Possibly the greatest threat to sellers’ home prices is excessive supply. “We forecasted last year that in 2018 there would be about 3,000 new condominium units coming” in New York City, says Jonathan Miller, the president of the appraiser Miller Samuel Inc. The city’s softening home prices have gotten a lot of attention—last quarter, the median price in Manhattan dropped below $1 million for the first time in three years.
“What was different in 2018, and will be even more marked in 2019, is that there will also be product coming onto the market that was held back in 2016, when the market started to soften.” Developers can’t afford to keep holding back, so more apartments are entering the market even as fewer people are buying. “Every year the cumulative inventory keeps rising,” Miller says. He estimates that by the end of 2019, there will be almost 8,000 units on the market; only about 2,000 of those are expected to sell. And that’s just new apartments—resales add significantly to the total.

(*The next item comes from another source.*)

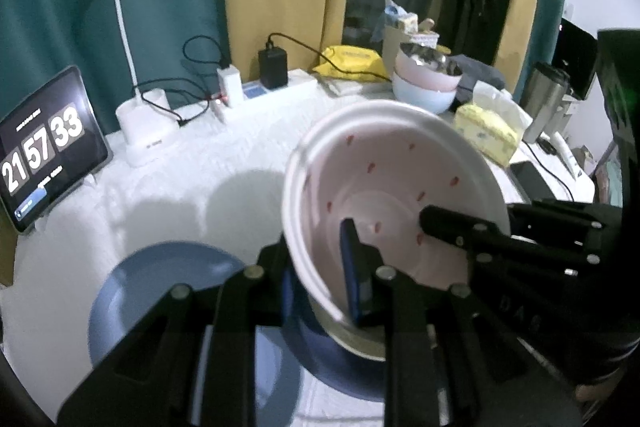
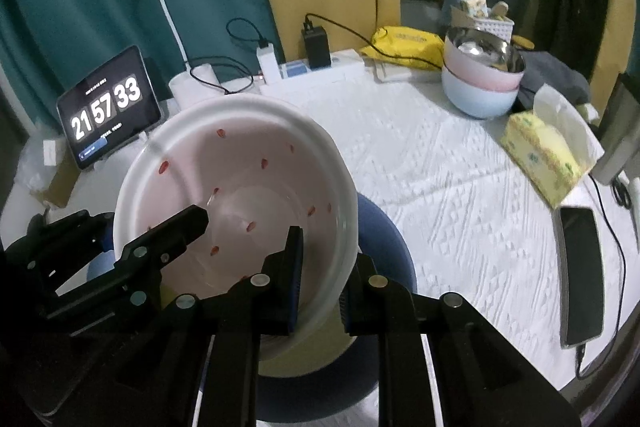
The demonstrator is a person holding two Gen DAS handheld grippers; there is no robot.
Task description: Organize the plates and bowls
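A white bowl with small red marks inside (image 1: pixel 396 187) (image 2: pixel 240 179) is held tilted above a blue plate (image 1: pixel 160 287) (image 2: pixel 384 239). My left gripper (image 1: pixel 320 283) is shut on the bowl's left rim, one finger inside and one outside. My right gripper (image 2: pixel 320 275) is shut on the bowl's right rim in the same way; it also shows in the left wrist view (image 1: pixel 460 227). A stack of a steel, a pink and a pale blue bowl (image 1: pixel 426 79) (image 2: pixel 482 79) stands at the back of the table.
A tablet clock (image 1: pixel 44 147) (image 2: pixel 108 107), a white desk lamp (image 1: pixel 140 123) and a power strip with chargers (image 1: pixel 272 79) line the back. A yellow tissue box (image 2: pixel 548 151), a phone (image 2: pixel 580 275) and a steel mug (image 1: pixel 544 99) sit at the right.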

The inventory issue is widespread. “The national statistics pivoted about six months ago, where we started to go negative,” Miller says. “Not a sharp correction or anything, but inventory is rising. And what happens? Prices slide or at least slow their rate of growth.”
All of this means that 2019 is shaping up to be a depressing, albeit probably not disastrous, year for home sellers. “Probably, 2019 will be more favorable to buyers,” Woloshin says. Miller agrees: “And some people don’t know it yet. Those people are the sellers.”